→ TO DO
Without the images, output every record exactly as it appears.

··· PROVIDED DATA

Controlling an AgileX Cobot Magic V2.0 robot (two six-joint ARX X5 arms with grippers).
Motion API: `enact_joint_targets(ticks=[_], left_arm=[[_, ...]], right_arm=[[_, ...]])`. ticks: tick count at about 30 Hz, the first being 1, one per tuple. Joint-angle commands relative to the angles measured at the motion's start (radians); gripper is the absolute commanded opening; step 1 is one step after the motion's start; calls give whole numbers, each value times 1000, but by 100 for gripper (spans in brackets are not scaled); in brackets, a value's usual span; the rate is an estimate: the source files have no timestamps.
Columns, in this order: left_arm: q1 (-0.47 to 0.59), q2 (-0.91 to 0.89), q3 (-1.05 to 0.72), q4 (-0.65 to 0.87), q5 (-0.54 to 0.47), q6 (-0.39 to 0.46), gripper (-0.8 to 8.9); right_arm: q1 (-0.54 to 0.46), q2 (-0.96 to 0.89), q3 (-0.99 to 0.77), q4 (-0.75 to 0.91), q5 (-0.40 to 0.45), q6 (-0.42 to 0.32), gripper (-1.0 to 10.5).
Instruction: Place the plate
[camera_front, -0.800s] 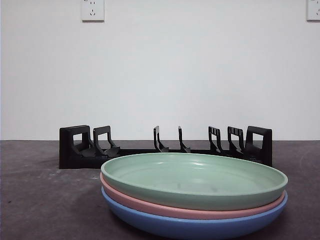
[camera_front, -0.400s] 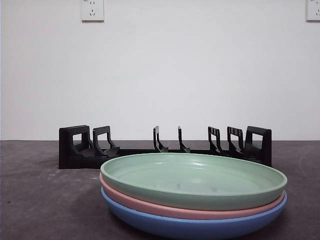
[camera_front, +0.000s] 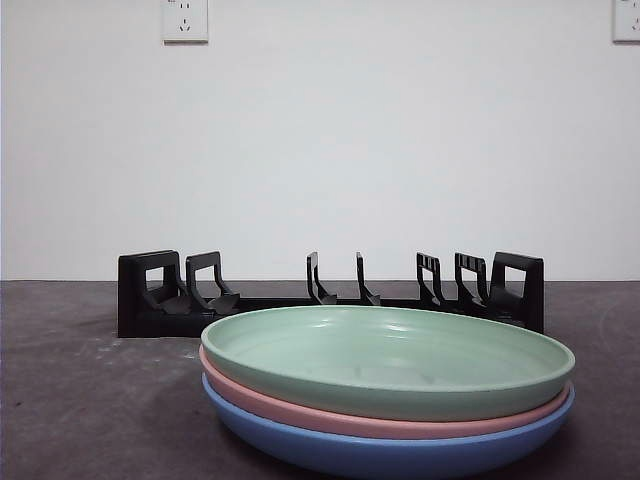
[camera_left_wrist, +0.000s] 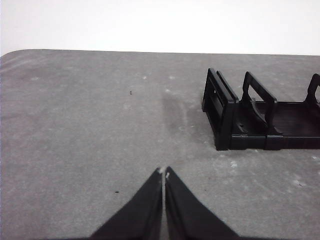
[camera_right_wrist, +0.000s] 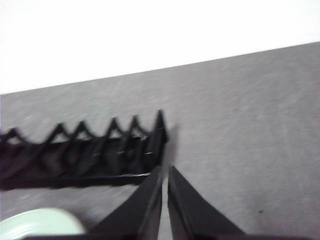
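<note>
Three stacked plates (camera_front: 388, 400) before rack (camera_front: 330, 296)

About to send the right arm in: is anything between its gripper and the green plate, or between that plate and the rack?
Nothing visible. The right gripper, shut, hangs over bare table beside the green plate. The black rack stands behind the stack with every slot vacant.

Front view: the rack (camera_front: 330, 293) sits marginally to the 3 o'clock side of its position half a second ago, matching the frame one second back; shift is barely perceptible. No other difference registers between the earlier frames and now.
</note>
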Motion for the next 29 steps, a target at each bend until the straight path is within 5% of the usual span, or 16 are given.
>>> enact_joint_targets(ticks=[1,7,29], left_arm=[[2,-2,-20,-6,-2,9,6],[2,-2,-20,-6,-2,9,6],[2,-2,-20,-6,-2,9,6]], right_arm=[[-101,-32,-117,109,-62,-119,19],[-187,-110,-323,250,-66,-216,19],[-230,-164,-433,274,-76,-219,19]])
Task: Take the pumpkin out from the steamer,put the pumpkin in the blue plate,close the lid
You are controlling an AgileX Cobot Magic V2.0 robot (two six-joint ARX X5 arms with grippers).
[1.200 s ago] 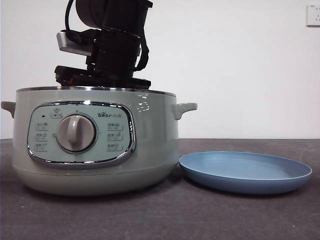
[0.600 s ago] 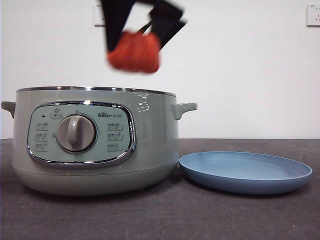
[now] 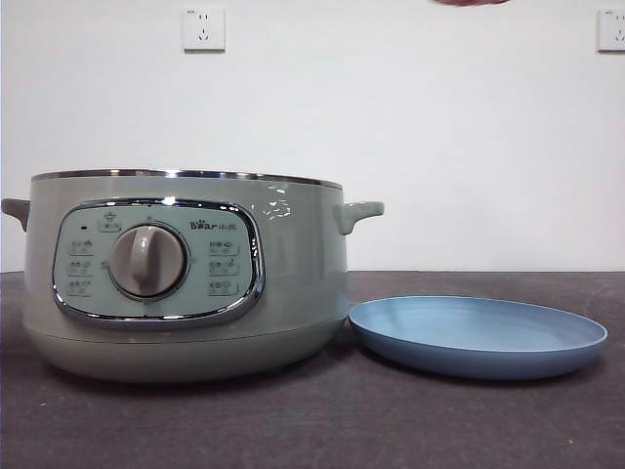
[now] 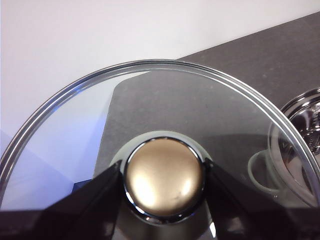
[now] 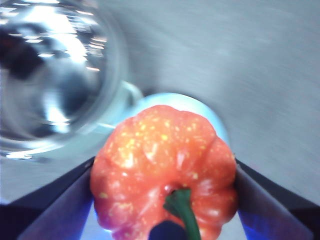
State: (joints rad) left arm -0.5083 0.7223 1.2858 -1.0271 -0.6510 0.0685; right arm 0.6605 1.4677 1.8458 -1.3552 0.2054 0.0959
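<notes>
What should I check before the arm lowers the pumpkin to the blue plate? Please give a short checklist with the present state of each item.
1. Right gripper clamps the pumpkin between its jaws: ok.
2. Pumpkin clear of the steamer: ok, only its underside shows at the top edge of the front view.
3. Blue plate bare and ready beside the steamer: ok.
4. Pumpkin over the plate: cannot tell exactly; the blurred right wrist view shows the plate behind it.
5. Left gripper holds the lid by its knob, away from the pot: ok.
</notes>
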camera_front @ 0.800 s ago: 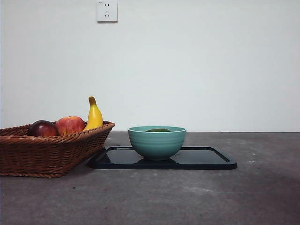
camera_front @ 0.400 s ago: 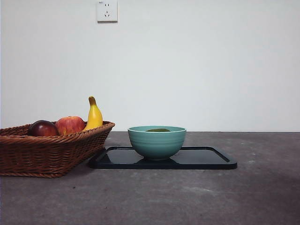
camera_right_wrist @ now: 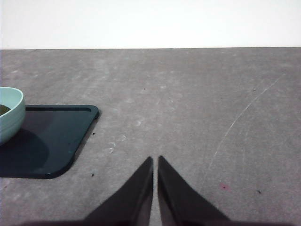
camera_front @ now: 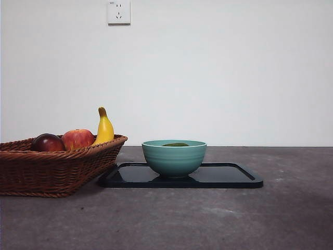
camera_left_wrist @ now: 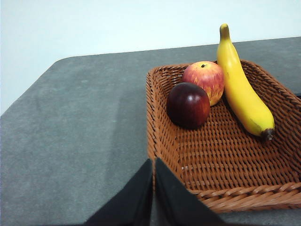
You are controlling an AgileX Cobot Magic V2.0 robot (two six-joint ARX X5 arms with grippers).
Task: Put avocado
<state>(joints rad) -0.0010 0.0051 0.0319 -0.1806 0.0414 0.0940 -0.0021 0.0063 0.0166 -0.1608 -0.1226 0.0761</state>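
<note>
A woven brown wicker basket (camera_front: 57, 164) holds a yellow banana (camera_front: 104, 128), a red apple (camera_front: 78, 138) and a dark red-purple round fruit (camera_front: 48, 142); beside it, a flat black tray (camera_front: 229, 177) carries a teal ceramic bowl (camera_front: 174, 158); the dull dark-green avocado (camera_front: 176, 145) lies inside the bowl; the left gripper (camera_left_wrist: 153, 162) is clenched, empty, at the basket's edge; the right gripper (camera_right_wrist: 155, 160), also clenched, hangs over bare table.

I count one basket (camera_front: 52, 169) at lower left holding three fruits: one banana (camera_front: 104, 128), one apple (camera_front: 77, 138), one plum (camera_front: 48, 142). One bowl (camera_front: 174, 158), one tray (camera_front: 229, 177), one avocado (camera_front: 176, 144), one socket (camera_front: 118, 11), two grippers (camera_left_wrist: 154, 165) (camera_right_wrist: 155, 162).
</note>
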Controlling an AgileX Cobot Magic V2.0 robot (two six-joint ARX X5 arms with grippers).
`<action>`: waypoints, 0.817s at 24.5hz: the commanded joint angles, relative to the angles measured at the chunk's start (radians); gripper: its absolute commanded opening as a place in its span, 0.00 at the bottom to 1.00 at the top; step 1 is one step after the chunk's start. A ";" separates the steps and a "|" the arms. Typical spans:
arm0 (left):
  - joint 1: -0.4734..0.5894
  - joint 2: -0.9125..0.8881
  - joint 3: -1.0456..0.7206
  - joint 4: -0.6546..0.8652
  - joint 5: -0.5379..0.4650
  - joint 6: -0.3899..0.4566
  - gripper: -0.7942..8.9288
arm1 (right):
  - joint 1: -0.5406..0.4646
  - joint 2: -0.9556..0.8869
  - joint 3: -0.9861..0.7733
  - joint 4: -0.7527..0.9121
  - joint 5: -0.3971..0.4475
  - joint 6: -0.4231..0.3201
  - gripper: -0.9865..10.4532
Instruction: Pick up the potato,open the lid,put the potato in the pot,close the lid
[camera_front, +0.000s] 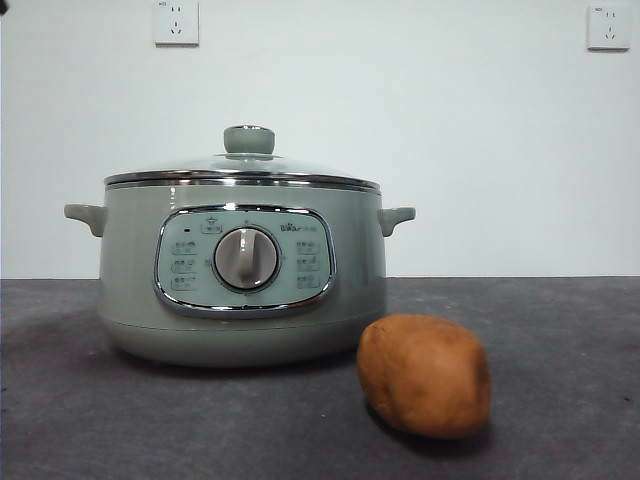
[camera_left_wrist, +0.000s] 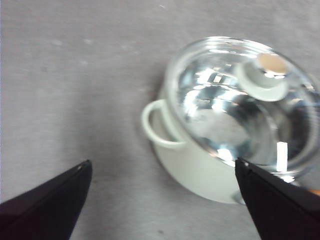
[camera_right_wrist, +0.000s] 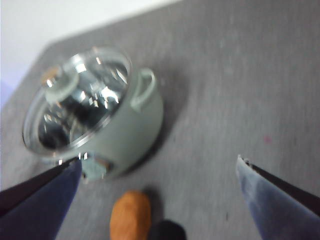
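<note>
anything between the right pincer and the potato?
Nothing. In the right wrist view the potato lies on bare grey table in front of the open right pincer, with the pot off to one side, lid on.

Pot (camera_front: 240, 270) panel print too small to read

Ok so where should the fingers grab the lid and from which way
Probably the round knob at the top centre of the lid, coming straight down from above. It is the only raised part; the glass dome is shallow and smooth, and its steel rim sits flush on the pot, leaving no edge to pinch.
</note>
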 joint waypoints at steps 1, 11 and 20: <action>0.002 0.046 0.044 -0.053 0.082 -0.006 0.57 | 0.000 0.088 0.055 -0.108 -0.041 -0.023 0.64; 0.000 0.156 0.072 -0.137 0.164 -0.018 0.57 | 0.032 0.335 0.088 -0.130 -0.241 0.000 0.64; 0.000 0.217 0.072 -0.138 0.164 -0.017 0.57 | 0.449 0.534 0.088 -0.085 0.111 0.079 0.64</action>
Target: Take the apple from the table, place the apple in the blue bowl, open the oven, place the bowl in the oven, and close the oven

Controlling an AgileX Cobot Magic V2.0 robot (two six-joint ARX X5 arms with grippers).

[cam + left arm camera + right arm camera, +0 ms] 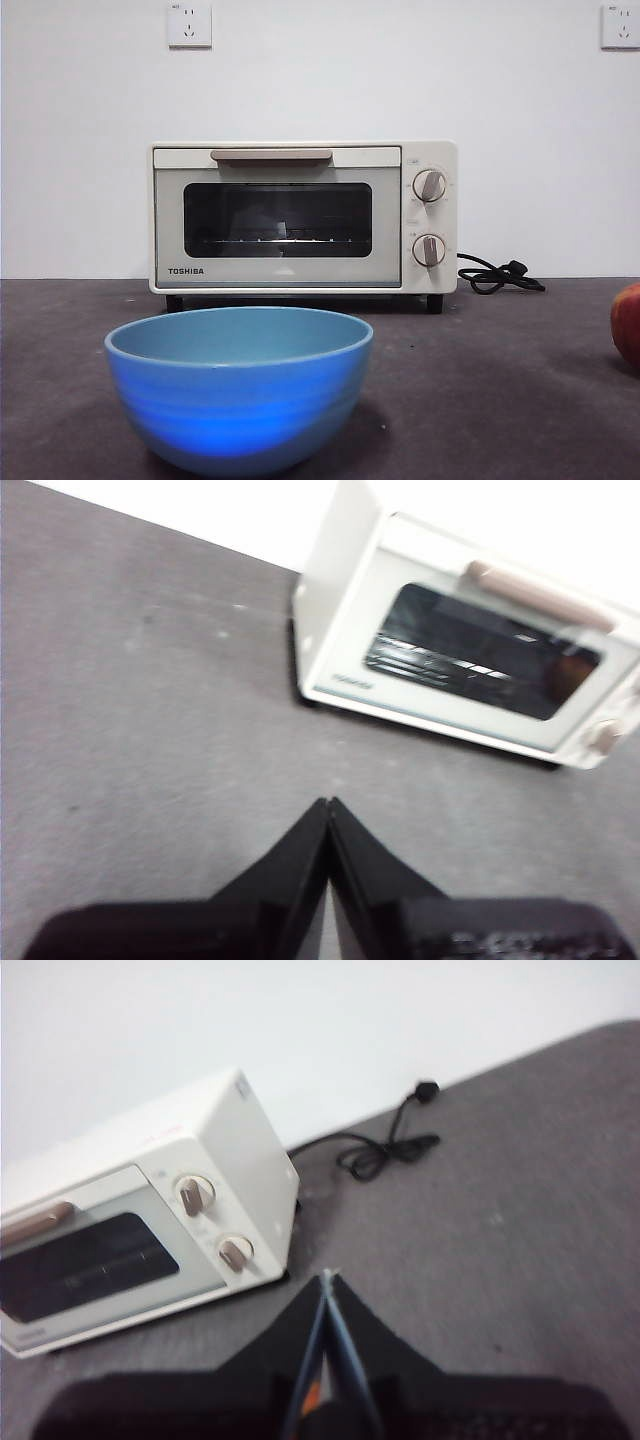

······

→ THE ANSWER
Controlling an AgileX Cobot Magic V2.0 robot (two six-joint ARX X5 arms with grippers).
Motion API: `enact_joint_targets(ticks=[_], left_arm=[[_, ...]], right_arm=[[_, ...]])`. ticks: tick count at about 30 Hz, the first being 1, one per tuple. Joint-angle commands relative to the angles measured at the motion's start (radians); gripper is the absolute commanded opening; step 1 is one step after the motion's start; calls give whole numbers, each value times 1000, but by 100 for gripper (spans in brackets are not scaled); in brackets, a value's usual span; the rate is an estimate: the source files have no timestamps.
Columns, in this order: left_arm: q1 (-0.47 to 0.59), q2 (-0.91 to 0.89), q3 (-1.05 to 0.72), q4 (-0.65 to 0.87), q5 (-0.54 to 0.47), q6 (-0.39 to 0.46), gripper (-0.8 to 8.9); right_arm: q1 (-0.54 to 0.46), q2 (-0.96 to 0.89), q3 (-0.99 to 0.77), q4 (-0.75 to 0.91), q5 (-0.40 to 0.45), q6 (-0.42 to 0.32), gripper (-1.0 to 10.5).
Instruction: Place the plate
[camera_front, -0.800s] 
[camera_front, -0.400s] 
[camera_front, +0.000s] 
[camera_left_wrist, +0.000s] 
[camera_right_wrist, +0.000s] 
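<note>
Three stacked plates (camera_front: 388, 400) before rack (camera_front: 330, 296)

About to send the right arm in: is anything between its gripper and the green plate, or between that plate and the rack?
Nothing visible. The right gripper, shut, hangs over bare table beside the green plate. The black rack stands behind the stack with every slot vacant.

Front view: the rack (camera_front: 330, 293) sits marginally to the 3 o'clock side of its position half a second ago, matching the frame one second back; shift is barely perceptible. No other difference registers between the earlier frames and now.
</note>
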Motion for the next 29 steps, a target at each bend until the straight path is within 5% of the usual span, or 16 are given.
>>> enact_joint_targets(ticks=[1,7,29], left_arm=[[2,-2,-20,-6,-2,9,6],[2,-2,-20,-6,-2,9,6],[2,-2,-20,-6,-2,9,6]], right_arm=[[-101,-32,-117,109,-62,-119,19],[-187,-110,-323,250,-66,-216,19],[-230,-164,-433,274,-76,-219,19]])
Task: Take the pumpkin out from the steamer,put the pumpkin in the blue plate,close the lid
You are controlling an AgileX Cobot Magic V2.0 robot (two six-joint ARX X5 arms with grippers).
[1.200 s ago] 
[0.600 s ago] 
[now] 
[now] 
[now] 
State: (joints rad) left arm -0.5083 0.7223 1.2858 -1.0271 -0.6510 0.0685; right arm 0.6605 1.4677 1.8458 -1.3552 0.2054 0.0959
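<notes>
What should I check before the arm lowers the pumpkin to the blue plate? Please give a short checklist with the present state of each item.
1. Right gripper clamps the pumpkin between its jaws: ok.
2. Pumpkin clear of the steamer: ok, only its underside shows at the top edge of the front view.
3. Blue plate bare and ready beside the steamer: ok.
4. Pumpkin over the plate: cannot tell exactly; the blurred right wrist view shows the plate behind it.
5. Left gripper holds the lid by its knob, away from the pot: ok.
</notes>
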camera_front @ 0.800 s ago: 
camera_front @ 0.400 s ago: 
camera_right_wrist @ now: 
camera_front @ now: 
camera_left_wrist @ now: 
You are controlling an AgileX Cobot Magic V2.0 robot (two six-joint ARX X5 arms with grippers).
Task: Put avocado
<state>(joints rad) -0.0010 0.0051 0.0319 -0.1806 0.0414 0.0940 -0.0021 0.0063 0.0166 -0.1608 -0.1226 0.0761</state>
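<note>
A woven brown wicker basket (camera_front: 57, 164) holds a yellow banana (camera_front: 104, 128), a red apple (camera_front: 78, 138) and a dark red-purple round fruit (camera_front: 48, 142); beside it, a flat black tray (camera_front: 229, 177) carries a teal ceramic bowl (camera_front: 174, 158); the dull dark-green avocado (camera_front: 176, 145) lies inside the bowl; the left gripper (camera_left_wrist: 153, 162) is clenched, empty, at the basket's edge; the right gripper (camera_right_wrist: 155, 160), also clenched, hangs over bare table.

I count one basket (camera_front: 52, 169) at lower left holding three fruits: one banana (camera_front: 104, 128), one apple (camera_front: 77, 138), one plum (camera_front: 48, 142). One bowl (camera_front: 174, 158), one tray (camera_front: 229, 177), one avocado (camera_front: 176, 144), one socket (camera_front: 118, 11), two grippers (camera_left_wrist: 154, 165) (camera_right_wrist: 155, 162).
</note>
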Controlling an AgileX Cobot Magic V2.0 robot (two six-joint ARX X5 arms with grippers).
`<action>`: waypoints, 0.817s at 24.5hz: the commanded joint angles, relative to the angles measured at the chunk's start (radians); gripper: its absolute commanded opening as a place in its span, 0.00 at the bottom to 1.00 at the top; step 1 is one step after the chunk's start. A ";" separates the steps and a "|" the arms. Typical spans:
arm0 (left):
  - joint 1: -0.4734..0.5894
  - joint 2: -0.9125..0.8881
  - joint 3: -1.0456..0.7206
  - joint 4: -0.6546..0.8652
  - joint 5: -0.5379..0.4650
  - joint 6: -0.3899..0.4566
  - gripper: -0.7942..8.9288
arm1 (right):
  - joint 1: -0.5406..0.4646
  - joint 2: -0.9556..0.8869
  - joint 3: -0.9861..0.7733
  - joint 4: -0.7527..0.9121
  - joint 5: -0.3971..0.4475
  - joint 6: -0.4231..0.3201
  - gripper: -0.9865..10.4532
Instruction: Pick up the potato,open the lid,put the potato in the pot,close the lid
[camera_front, +0.000s] 
[camera_left_wrist, +0.000s] 
[camera_right_wrist, +0.000s] 
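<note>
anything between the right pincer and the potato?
Nothing. In the right wrist view the potato lies on bare grey table in front of the open right pincer, with the pot off to one side, lid on.

Pot (camera_front: 240, 270) panel print too small to read

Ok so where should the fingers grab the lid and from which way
Probably the round knob at the top centre of the lid, coming straight down from above. It is the only raised part; the glass dome is shallow and smooth, and its steel rim sits flush on the pot, leaving no edge to pinch.
</note>
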 joint waypoints at steps 1, 11 and 20: <action>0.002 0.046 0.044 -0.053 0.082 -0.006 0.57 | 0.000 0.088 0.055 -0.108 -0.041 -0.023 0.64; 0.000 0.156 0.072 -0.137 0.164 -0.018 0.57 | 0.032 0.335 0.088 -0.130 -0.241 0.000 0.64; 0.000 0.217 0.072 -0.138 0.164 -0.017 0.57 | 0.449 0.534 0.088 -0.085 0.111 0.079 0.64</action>
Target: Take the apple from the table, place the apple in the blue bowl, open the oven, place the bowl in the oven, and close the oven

Controlling an AgileX Cobot Magic V2.0 robot (two six-joint ARX X5 arms with grippers).

[cam + left arm camera + right arm camera, +0 ms] 

The output is finished, and nothing else is needed.